# [TRY IT]
Please copy each line in the records below that contains the string "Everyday".

[Stored items]
■ ■ ■

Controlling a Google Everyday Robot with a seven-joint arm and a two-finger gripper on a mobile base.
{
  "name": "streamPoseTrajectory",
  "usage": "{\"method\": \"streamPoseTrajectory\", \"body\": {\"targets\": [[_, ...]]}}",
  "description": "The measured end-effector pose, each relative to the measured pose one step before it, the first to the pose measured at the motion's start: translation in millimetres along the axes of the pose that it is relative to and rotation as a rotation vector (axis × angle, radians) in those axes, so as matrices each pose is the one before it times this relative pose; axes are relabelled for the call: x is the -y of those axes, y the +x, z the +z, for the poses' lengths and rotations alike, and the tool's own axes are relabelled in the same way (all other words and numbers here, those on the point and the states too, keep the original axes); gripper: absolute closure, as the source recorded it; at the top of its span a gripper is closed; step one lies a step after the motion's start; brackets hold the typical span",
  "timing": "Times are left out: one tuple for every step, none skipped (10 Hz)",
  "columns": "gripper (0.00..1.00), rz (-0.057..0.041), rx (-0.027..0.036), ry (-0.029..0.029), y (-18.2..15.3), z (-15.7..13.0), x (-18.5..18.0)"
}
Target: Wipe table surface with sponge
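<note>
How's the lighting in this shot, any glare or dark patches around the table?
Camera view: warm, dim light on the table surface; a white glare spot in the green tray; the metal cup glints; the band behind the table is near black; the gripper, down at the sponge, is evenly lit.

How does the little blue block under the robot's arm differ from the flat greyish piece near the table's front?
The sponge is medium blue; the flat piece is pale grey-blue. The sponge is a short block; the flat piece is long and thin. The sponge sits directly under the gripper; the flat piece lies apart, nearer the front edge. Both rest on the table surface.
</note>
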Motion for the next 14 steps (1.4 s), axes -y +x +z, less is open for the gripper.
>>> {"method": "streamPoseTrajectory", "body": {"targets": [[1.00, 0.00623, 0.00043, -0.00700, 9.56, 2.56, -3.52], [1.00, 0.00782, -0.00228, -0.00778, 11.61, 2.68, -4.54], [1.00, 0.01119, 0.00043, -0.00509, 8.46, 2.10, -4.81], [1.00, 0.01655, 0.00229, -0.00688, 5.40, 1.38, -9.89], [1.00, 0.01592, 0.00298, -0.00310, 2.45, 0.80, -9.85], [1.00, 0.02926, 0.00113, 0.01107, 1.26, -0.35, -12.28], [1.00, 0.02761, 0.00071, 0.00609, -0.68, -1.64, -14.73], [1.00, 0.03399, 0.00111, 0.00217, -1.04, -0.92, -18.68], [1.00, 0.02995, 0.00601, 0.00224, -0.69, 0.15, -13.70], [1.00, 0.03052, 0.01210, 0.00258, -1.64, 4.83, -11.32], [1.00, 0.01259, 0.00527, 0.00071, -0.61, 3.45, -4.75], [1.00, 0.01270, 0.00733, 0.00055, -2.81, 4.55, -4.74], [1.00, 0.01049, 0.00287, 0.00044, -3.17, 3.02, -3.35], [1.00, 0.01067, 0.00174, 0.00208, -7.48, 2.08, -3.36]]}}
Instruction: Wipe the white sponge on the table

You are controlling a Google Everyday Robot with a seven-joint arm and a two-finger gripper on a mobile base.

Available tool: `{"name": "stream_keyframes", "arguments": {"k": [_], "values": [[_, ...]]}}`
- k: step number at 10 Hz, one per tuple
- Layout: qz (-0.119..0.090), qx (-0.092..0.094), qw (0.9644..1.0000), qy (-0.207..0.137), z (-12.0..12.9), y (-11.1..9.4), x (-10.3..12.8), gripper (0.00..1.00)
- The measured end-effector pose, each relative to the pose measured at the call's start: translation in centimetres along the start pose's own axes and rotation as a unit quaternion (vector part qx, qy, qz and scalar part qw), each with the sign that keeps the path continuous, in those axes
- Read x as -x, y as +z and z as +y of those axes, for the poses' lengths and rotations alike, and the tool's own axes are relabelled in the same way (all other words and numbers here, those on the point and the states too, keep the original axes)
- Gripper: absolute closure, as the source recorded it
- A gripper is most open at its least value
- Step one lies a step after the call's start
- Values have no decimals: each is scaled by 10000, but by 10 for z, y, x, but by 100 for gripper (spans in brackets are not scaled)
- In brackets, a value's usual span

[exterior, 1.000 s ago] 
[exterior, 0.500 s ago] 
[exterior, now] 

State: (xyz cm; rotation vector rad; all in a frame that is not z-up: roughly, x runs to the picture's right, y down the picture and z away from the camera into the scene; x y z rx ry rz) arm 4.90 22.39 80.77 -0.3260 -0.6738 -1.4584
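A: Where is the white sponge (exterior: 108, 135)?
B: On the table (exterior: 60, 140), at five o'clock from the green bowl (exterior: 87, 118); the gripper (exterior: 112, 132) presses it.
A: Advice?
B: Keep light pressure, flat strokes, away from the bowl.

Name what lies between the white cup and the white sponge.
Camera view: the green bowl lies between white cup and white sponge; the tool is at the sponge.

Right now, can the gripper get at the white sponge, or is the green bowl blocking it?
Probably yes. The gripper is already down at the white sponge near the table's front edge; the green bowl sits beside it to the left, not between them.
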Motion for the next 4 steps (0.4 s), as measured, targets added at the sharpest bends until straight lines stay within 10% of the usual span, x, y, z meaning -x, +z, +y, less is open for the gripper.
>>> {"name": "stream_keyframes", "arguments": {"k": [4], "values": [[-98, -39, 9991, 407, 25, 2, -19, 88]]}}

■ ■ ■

# [RESPONSE AREA]
Controlling a Google Everyday Robot with a seven-joint arm and a two-finger gripper on a mobile base.
You are controlling a Google Everyday Robot with a seven-joint arm and a two-finger gripper on a mobile base.

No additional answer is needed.